In her talk, “Becoming Symbol-Minded,” the APS 17th Annual Conference’s “Bring The Family Address,” DeLoache described this challenge and displayed humorous videos of some of the missteps that children make along the way to being full-fledged symbol users.

She began her talk with the story of Pygmalion, a Greek artist who ended up falling in love with the sculpture of a beautiful woman he created. Many children fall prey to the Pygmalion problem, according to DeLoache. They often cannot comprehend the idea of a symbol: something intended to represent something other than itself.

DeLoache’s experiments in her laboratory at the University of Virginia illustrate various ways in which children fall prey to the Pygmalion problem. She showed one video of an experiment in which a 9-month-old child tried to put his mouth on the picture of a bottle. In this experiment, the child understood the content of the picture, but was unable to understand its symbolic representation. “They just don’t have experience with pictures,” DeLoache said. “They are confusing a symbol, which is a picture, with the referent.”

DeLoache also showed a video of a same-aged child in a foreign country falling victim to the same confusion — proving that the Pygmalion problem is cross-cultural.

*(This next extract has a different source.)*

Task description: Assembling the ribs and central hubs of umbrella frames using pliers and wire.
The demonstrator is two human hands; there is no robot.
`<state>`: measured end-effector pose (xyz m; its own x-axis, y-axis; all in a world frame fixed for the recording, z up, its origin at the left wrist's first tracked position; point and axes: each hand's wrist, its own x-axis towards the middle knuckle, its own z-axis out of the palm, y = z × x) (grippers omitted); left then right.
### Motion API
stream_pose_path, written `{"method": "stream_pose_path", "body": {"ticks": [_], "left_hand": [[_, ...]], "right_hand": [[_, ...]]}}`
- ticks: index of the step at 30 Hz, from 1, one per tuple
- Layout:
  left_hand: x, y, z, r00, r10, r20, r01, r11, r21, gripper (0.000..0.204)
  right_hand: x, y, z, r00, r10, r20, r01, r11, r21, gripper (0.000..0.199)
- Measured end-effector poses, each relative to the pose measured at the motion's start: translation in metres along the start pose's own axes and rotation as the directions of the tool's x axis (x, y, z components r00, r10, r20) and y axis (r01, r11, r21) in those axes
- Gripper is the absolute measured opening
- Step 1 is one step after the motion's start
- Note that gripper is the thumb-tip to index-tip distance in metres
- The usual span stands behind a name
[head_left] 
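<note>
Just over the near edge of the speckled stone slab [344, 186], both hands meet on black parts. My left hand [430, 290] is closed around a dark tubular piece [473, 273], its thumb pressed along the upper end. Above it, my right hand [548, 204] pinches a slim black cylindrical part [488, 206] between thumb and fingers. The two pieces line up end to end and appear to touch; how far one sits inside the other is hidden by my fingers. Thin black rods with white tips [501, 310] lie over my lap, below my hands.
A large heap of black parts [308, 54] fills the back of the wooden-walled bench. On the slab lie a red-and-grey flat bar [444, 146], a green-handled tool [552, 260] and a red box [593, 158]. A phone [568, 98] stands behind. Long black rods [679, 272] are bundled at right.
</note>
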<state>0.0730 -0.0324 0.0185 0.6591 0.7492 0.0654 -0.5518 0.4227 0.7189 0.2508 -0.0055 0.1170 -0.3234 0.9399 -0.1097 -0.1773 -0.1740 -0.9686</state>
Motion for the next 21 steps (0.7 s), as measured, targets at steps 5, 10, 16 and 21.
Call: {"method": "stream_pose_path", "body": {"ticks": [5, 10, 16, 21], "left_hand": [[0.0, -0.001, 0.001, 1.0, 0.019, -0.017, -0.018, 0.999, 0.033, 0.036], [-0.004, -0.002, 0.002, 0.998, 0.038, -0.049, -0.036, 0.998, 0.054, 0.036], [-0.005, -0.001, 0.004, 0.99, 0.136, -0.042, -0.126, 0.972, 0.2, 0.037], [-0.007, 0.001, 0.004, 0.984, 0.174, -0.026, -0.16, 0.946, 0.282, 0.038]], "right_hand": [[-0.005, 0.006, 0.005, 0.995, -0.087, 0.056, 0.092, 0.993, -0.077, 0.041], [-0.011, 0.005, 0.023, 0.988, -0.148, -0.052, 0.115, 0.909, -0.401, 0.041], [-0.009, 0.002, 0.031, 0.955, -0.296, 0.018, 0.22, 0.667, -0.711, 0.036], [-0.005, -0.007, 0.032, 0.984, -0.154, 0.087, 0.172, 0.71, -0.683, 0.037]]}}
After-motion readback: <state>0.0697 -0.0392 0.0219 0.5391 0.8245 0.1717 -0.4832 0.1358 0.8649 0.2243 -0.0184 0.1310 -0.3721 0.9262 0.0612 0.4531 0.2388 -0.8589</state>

In a more elaborate experiment, two rooms were set up that looked exactly the same, with similar looking furniture in each — except that one room was large and the other was much smaller. In the experiment, 2 1/2-year-old children were shown the location of an object hidden in the small room, and were asked to travel into the larger room and locate the object. For most of the children this task was difficult and they were unable to find the object in the larger room, DeLoache said.

“The age difference in this task is attributed to the difficulty young children have achieving ‘dual representation.’ The younger the children, the more inclined they are to focus on the concrete object itself rather than its relation to what it represents,” DeLoache said.

In her laboratory, DeLoache has also studied how children will treat small replica objects as though they were regularsized — for example by trying to sit on tiny chairs or somehow climb into small toy cars.

According to DeLoache, these experiments are important in understanding how children become symbol-minded, which is an issue of growing importance: New technology presents children with an ever-growing number of symbols. “Children have to master an enormous array of different kinds of symbols,” she said, “so it’s important to study how they go about doing that and what the challenges are.”